Posted by nliakos on October 2, 2021

by Sally Hepworth (St. Martin’s, 2019)

This is the story of Lucy and her mother-in-law, Diana, who dies under mysterious circumstances; of Ollie, Lucy’s husband and Diana’s illegitimate son; of Tom, the husband Diana loves surprisingly much; of Nettie, Ollie’s barren sister, and her husband Patrick. It is mostly narrated by Lucy and Diana, each with her own chapters, sometimes labeled the present and at other times labeled the past. Motherless Lucy hoped to forge a close and loving relationship with her mother-in-law, but Diana seems distant and unfriendly from the beginning. However, when we read Diana’s point of view, we come to understand her difficulties with human relationships, her motivations and her fears. She doesn’t actually dislike Lucy as much as Lucy thinks she does.
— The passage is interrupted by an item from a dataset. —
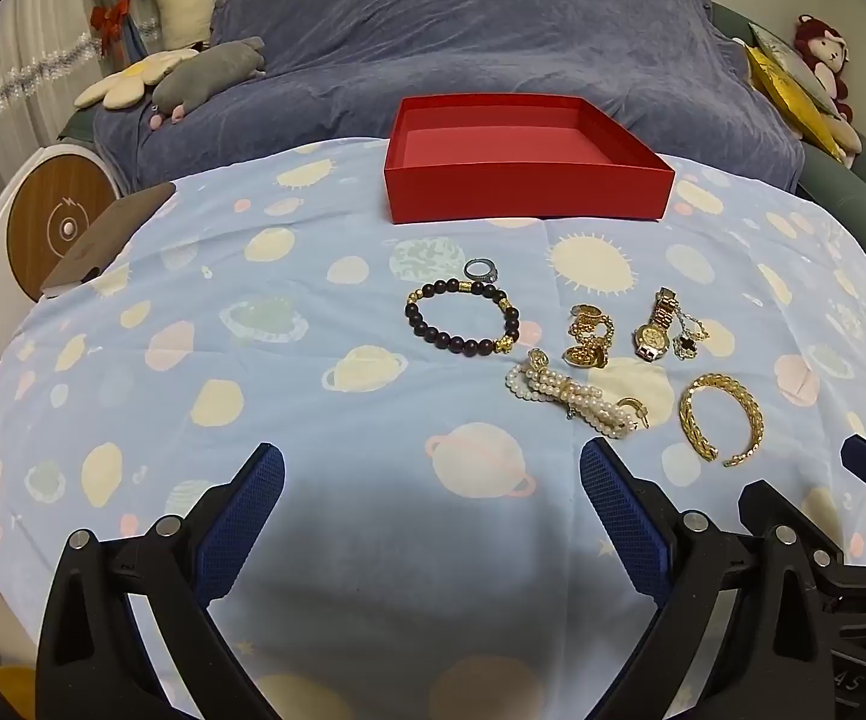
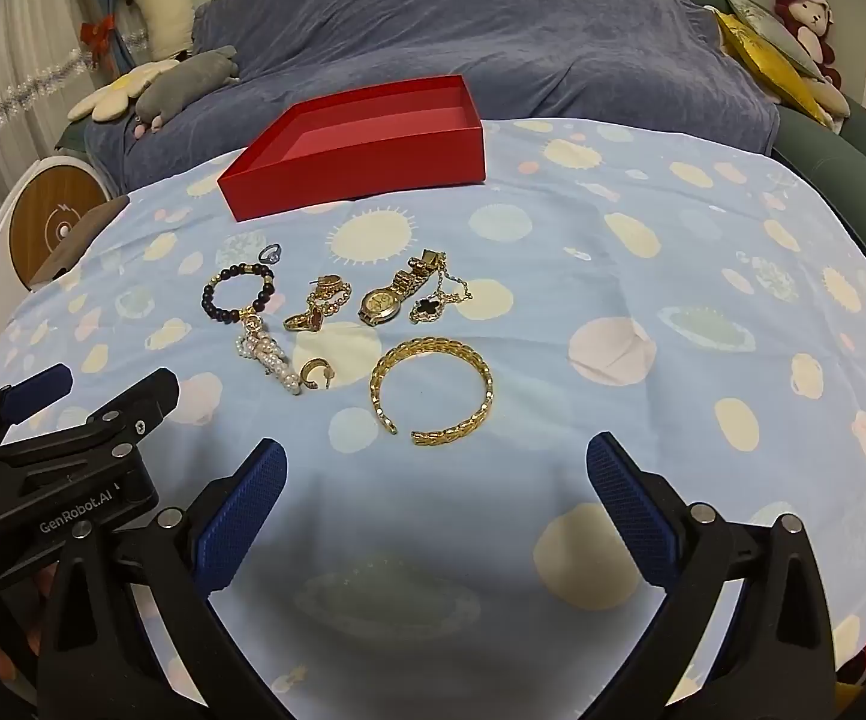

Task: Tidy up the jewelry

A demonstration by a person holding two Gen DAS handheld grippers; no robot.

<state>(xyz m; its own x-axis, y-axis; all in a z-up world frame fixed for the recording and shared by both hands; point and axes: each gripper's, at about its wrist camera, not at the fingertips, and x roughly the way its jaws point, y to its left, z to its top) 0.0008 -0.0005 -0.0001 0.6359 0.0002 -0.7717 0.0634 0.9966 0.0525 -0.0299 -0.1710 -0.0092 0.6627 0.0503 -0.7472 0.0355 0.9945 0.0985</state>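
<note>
On the near cloth both the left gripper [image 1: 432, 483] and right gripper [image 2: 436, 480] gape wide and empty — nothing is packed, so next means closing on the gold bangle [image 2: 433, 387] just ahead, for the far red box [image 2: 361, 144].

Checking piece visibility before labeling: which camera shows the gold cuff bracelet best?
The right wrist view: the gold cuff bracelet lies near centre, large, its opening visible. The left wrist view shows it smaller, toward the right edge.

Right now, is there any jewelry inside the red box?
No, the red box shows only its bare pink floor, and the gold bangle lies outside on the cloth.
</note>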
And even though she does things that drive Lucy crazy and make her furious, reading Diana’s thoughts help the reader understand why she acts as she does. Lucy and Diana’s relationship undergoes a major transformation over the course of the novel.

Diana’s death apparently by her own hand and the disposition of her and Tom’s estate raise a lot of questions, and the reader suspects first one and then another character of foul play before Hepworth reveals who the murderer really is.

The story is set in Melbourne.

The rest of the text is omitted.